Desde cedo, aprendi a regra de ouro da classe média: quando algo é muito bonito ou especial, dá pena de usar. Então você guarda, “que é para não juntar poeira”, numa caixa ou dentro de um móvel, ao lado do sofá. Qual sofá? Aquele que ninguém jamais viu sem capa de plástico, o que vira tobogã de uma tia suada.

Debaixo de redomas, por cima de paninhos de crochê, a vida transcorre sem grandes arranhões, esperando pelo depois que não chega. Mas, olha só, com a maçã foi diferente.

Ilustração de uma pessoa vestindo terno preto, camisa branca, gravata vermelha e chapéu coco preto com uma grande maçã dourada no lugar da cabeça. Ela segura um gelo que está derretendo com um pegador de gelo. Releitura da pintura O Filho do Homem de René Magritte.
Marcelo Martinez/Folhapress

Ao se casar, em 1962, minha mãe ganhou um balde de gelo em forma de maçã.
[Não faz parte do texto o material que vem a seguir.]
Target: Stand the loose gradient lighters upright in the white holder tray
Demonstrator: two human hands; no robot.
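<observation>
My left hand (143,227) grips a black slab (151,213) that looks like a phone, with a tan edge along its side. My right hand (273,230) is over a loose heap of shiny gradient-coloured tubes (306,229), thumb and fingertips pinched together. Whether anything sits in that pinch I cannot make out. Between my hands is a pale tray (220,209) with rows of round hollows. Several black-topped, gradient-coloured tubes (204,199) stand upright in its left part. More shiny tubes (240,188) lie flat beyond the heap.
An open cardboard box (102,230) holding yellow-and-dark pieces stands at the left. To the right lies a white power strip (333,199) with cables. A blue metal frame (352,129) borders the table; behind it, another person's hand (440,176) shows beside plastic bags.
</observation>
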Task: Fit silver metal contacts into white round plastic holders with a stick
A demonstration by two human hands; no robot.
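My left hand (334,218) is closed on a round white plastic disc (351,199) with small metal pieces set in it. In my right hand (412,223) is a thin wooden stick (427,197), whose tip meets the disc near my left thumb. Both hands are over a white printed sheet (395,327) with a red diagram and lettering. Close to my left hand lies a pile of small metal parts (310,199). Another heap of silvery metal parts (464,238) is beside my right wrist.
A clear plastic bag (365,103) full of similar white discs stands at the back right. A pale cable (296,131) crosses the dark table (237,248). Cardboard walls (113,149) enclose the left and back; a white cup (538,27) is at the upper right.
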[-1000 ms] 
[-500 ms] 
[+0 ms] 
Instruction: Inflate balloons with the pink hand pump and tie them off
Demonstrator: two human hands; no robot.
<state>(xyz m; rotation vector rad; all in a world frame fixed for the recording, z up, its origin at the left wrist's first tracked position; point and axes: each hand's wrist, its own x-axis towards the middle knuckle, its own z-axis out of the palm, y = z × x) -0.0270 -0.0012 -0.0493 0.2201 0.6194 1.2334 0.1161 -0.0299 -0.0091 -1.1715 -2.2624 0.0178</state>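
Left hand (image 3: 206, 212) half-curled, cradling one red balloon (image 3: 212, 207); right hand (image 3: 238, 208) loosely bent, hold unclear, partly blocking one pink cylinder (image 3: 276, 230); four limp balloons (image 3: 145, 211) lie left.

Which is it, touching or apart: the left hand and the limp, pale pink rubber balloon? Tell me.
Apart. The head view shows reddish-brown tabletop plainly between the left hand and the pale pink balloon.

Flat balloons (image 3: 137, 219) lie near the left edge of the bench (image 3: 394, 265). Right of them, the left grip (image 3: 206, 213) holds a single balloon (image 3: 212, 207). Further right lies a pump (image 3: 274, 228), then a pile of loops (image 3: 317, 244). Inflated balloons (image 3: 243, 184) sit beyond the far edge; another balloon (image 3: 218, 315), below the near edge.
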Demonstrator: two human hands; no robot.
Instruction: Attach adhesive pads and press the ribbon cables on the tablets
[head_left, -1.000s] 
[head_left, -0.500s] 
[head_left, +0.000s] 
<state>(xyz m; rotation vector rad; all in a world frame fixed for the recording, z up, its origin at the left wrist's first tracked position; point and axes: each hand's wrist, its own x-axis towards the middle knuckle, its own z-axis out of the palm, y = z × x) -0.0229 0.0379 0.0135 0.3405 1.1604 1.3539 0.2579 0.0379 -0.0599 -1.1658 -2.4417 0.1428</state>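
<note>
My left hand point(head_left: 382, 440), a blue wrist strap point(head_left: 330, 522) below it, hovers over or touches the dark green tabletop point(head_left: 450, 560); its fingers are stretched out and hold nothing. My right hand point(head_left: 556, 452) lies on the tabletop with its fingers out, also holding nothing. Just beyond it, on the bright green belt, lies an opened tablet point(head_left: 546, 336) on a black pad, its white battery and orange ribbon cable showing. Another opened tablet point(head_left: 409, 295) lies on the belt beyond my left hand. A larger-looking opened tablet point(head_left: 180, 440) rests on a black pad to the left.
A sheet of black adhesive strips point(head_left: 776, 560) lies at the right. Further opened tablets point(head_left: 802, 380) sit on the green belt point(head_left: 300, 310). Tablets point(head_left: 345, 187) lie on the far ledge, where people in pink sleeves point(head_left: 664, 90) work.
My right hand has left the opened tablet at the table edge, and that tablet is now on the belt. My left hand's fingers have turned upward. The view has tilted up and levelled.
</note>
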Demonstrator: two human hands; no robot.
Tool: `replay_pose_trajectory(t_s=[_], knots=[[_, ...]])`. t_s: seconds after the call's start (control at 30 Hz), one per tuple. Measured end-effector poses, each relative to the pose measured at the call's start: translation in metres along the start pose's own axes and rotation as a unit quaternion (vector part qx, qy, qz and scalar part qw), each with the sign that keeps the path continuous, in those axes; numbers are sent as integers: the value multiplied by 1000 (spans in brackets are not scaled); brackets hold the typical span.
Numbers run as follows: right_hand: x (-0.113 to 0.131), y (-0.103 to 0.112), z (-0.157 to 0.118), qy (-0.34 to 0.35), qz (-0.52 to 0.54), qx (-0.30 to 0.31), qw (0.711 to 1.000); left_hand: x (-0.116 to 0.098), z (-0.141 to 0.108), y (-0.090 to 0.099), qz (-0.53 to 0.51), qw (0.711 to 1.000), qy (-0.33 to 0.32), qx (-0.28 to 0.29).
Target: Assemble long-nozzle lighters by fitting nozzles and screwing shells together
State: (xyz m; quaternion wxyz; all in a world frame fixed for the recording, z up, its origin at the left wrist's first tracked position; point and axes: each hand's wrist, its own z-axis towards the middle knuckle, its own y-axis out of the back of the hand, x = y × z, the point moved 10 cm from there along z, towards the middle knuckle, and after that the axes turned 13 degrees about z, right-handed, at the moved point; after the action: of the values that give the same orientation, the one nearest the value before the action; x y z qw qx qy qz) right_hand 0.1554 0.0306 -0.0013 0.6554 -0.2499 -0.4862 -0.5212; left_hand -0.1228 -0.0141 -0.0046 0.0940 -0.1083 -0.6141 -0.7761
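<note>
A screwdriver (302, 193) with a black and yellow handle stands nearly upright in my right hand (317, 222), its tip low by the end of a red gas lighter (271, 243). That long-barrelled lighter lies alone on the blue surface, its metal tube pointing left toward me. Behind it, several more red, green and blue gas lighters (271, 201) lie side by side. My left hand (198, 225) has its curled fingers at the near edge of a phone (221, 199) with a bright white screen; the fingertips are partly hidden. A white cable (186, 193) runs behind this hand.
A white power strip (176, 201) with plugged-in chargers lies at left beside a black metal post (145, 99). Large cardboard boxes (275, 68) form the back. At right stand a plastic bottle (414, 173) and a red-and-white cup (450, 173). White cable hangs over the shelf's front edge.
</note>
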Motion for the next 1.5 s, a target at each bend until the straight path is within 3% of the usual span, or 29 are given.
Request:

Pode “googlar”, ele era indispensável às senhoras que davam jantares dançantes e coquetéis retrô. Filha temporã, nasci após tudo isso ter saído de moda. A maçã, porém, fez parte da minha criação, ainda que inalcançável.

Nos eventos domésticos, mamãe não deixava seu item favorito se misturar aos comes nem aos bebes. A maçã se mantinha dourada e longínqua. Passou duas décadas exilada no topo do refrigerador, dando um gelo na gente. “Mona Lisa” dos itens nunca usados.

Já adulta e dona de meus próprios cacarecos, vira e mexe eu jogava um verde, na esperança de ganhar a maçã. As repostas eram sempre: “um dia, quem sabe” ou “vou pensar no seu caso”. O eterno depois.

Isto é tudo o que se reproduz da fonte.